- _Supplied records_:
Content starts

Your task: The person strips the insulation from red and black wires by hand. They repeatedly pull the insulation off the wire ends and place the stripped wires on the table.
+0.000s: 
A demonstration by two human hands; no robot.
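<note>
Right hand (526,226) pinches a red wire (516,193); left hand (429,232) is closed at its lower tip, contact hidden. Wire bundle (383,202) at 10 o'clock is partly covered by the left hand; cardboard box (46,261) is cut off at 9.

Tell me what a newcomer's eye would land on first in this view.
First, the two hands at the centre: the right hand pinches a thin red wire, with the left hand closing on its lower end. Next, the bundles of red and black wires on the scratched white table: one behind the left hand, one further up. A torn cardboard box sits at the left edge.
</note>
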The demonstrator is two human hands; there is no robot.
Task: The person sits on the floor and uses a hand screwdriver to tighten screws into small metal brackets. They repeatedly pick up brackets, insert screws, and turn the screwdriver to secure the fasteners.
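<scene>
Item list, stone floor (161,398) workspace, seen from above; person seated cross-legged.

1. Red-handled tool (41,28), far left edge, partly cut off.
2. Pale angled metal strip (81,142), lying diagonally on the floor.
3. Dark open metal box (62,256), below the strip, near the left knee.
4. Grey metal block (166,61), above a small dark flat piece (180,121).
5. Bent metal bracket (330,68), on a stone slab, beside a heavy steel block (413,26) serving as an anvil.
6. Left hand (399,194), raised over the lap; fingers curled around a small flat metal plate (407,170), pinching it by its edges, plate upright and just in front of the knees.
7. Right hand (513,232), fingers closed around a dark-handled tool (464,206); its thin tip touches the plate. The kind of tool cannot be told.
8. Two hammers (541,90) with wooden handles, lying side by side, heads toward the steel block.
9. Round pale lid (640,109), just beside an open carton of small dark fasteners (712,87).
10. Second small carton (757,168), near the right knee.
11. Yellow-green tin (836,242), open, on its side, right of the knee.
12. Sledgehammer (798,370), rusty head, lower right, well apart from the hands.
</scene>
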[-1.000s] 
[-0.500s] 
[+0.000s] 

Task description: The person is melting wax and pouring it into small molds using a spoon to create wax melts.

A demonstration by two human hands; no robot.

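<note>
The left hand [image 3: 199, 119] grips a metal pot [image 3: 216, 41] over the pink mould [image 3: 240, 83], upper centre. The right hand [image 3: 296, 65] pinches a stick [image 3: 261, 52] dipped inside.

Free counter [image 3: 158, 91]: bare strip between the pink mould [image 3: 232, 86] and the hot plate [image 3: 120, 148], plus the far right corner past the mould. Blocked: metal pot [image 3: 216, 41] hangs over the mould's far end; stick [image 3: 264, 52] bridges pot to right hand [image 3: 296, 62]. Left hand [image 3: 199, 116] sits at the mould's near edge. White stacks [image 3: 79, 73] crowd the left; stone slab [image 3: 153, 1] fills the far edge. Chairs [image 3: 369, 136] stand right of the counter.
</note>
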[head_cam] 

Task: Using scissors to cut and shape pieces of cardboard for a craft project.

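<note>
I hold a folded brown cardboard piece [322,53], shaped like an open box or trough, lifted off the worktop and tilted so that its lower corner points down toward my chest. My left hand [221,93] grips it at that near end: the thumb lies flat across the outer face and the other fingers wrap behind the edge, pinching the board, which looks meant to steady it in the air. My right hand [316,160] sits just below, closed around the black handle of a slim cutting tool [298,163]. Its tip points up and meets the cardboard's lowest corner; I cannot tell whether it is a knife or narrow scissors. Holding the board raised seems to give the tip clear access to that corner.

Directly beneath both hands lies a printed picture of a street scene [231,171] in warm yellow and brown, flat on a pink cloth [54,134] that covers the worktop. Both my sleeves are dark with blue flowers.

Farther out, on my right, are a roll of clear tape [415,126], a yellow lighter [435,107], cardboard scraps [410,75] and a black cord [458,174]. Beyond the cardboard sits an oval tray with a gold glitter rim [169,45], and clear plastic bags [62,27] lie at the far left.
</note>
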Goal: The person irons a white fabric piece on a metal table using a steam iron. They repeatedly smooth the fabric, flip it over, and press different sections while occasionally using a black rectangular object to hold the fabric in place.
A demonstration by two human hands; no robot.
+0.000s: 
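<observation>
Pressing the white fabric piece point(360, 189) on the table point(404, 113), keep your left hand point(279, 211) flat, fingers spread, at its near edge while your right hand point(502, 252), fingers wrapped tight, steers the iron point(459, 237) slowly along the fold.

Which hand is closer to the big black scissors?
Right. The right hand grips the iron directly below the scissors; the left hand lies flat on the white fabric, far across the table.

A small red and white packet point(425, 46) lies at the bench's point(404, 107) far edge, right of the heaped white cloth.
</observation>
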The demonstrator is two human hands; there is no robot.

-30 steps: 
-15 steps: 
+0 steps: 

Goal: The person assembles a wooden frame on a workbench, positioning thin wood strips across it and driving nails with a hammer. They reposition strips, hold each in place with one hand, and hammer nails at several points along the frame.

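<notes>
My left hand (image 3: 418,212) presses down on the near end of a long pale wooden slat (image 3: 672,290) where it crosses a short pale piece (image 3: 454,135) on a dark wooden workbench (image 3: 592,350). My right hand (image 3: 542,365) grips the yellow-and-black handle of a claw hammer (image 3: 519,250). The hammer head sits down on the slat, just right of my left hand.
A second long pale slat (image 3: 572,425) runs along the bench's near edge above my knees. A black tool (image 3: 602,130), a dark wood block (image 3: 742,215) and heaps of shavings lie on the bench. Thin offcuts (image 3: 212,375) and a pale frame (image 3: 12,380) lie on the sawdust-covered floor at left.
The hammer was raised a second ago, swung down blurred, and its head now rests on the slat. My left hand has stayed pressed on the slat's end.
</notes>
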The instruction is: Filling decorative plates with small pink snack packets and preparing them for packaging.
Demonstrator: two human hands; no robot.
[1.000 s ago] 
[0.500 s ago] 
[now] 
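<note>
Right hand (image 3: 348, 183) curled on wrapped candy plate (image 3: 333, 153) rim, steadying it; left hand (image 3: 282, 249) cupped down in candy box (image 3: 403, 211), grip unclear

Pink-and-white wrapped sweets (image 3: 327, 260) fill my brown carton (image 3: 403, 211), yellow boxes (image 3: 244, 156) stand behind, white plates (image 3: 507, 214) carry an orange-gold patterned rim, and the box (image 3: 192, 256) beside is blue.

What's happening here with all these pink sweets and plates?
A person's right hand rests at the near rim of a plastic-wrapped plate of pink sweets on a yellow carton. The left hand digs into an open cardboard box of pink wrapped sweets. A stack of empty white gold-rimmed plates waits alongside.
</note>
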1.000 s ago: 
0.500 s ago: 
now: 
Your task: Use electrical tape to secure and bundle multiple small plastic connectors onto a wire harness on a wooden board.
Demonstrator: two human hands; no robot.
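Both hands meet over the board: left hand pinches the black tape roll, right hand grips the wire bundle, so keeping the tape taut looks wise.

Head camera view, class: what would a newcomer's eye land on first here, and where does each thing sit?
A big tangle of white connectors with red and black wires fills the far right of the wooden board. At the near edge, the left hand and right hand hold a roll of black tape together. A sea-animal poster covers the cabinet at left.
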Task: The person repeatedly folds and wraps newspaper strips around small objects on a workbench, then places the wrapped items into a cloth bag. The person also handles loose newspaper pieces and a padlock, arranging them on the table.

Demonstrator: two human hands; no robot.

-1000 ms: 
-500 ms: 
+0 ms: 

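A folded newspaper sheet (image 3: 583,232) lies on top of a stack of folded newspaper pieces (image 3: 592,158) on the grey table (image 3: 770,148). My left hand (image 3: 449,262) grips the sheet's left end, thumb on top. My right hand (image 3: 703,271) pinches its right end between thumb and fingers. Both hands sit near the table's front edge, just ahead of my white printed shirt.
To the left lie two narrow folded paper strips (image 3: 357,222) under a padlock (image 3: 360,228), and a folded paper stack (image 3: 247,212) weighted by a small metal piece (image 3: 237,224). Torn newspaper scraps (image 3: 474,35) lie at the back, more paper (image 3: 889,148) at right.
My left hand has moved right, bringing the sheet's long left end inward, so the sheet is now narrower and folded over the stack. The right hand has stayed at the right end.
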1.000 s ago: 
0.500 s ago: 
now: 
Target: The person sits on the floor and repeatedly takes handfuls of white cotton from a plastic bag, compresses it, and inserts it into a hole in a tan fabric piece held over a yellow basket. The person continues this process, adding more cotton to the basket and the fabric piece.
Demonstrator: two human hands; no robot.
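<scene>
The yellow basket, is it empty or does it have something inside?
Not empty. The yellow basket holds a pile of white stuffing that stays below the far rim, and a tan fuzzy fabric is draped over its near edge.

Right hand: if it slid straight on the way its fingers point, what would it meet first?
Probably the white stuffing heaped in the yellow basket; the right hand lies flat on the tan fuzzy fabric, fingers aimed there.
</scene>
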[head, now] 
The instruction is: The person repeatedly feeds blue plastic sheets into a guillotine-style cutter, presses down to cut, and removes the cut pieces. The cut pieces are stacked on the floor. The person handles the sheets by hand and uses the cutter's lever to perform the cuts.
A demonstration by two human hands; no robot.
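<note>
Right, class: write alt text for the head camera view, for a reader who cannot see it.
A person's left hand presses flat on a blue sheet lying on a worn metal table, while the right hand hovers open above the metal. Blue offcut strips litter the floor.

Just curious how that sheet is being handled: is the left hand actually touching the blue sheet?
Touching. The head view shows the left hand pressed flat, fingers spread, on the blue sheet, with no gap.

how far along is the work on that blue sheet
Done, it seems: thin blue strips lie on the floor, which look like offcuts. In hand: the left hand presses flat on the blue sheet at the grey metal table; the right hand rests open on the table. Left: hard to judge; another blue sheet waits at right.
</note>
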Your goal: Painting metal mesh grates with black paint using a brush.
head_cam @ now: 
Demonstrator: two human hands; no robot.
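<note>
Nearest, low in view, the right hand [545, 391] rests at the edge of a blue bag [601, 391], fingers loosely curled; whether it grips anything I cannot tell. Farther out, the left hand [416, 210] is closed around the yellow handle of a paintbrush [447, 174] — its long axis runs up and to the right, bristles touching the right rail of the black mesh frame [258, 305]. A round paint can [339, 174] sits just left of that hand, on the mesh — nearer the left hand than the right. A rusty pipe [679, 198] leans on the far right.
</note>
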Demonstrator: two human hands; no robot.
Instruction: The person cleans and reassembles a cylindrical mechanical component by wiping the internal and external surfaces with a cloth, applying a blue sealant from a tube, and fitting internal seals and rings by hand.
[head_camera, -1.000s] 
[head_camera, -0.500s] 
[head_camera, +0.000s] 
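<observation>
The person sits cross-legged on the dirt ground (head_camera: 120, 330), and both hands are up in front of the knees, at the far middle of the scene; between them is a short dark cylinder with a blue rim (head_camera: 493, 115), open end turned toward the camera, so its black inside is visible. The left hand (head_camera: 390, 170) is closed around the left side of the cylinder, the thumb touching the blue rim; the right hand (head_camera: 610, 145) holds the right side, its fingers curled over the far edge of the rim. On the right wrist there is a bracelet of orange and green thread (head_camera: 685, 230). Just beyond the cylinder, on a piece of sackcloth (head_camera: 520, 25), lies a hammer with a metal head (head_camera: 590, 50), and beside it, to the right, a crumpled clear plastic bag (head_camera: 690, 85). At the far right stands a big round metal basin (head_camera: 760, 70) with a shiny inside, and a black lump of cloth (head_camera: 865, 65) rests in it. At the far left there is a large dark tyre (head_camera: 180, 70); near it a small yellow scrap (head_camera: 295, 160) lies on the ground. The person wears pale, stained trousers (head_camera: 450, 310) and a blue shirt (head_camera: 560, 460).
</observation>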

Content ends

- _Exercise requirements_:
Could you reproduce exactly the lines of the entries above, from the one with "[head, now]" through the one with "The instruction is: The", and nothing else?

- _Answer space_:
[head, now] 
The instruction is: The person repeatedly feeds blue plastic sheets into a guillotine-style cutter, presses down to cut, and removes the cut pieces. The cut pieces are stacked on the floor. The person handles the sheets by hand and uses the cutter's lever to perform the cuts.

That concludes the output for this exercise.